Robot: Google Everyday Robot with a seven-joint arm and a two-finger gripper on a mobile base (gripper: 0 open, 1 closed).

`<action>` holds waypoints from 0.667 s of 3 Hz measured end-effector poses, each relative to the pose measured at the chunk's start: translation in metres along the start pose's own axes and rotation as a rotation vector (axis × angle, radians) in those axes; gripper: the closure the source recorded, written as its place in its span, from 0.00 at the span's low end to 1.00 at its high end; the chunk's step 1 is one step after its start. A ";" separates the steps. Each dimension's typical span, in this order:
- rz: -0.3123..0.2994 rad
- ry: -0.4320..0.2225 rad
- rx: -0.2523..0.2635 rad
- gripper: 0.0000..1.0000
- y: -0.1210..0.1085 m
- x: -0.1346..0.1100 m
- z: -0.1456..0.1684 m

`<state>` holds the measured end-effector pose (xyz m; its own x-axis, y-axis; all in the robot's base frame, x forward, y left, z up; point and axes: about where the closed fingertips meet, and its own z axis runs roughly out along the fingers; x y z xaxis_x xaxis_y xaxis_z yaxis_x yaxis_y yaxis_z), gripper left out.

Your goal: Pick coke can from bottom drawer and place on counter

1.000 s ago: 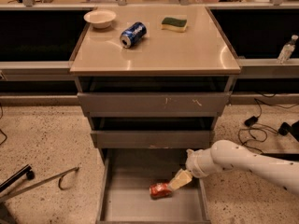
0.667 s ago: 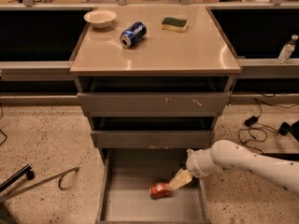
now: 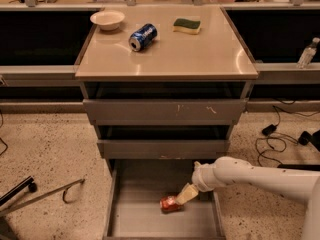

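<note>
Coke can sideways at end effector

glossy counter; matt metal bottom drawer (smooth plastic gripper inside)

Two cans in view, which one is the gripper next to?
The red coke can lying in the bottom drawer; the gripper is right at it. The blue can lies up on the counter, far from it.
</note>
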<state>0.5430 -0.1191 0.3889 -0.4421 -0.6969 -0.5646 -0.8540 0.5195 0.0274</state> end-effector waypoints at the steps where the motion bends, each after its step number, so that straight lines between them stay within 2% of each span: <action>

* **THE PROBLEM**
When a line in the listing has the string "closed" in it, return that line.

* **WRITTEN RESPONSE**
Robot: Google Everyday Robot with a seven-joint arm and a two-finger gripper on a mobile base (gripper: 0 open, 1 closed).
`<state>` holds the measured end-effector pose (xyz m; its own x-axis, y-axis; all in the robot's base frame, x forward, y left, z up; point and axes: about where the closed fingertips meet, and its own z axis runs roughly out along the fingers; x y z xaxis_x xaxis_y xaxis_z yaxis_x yaxis_y yaxis_z), gripper left out.

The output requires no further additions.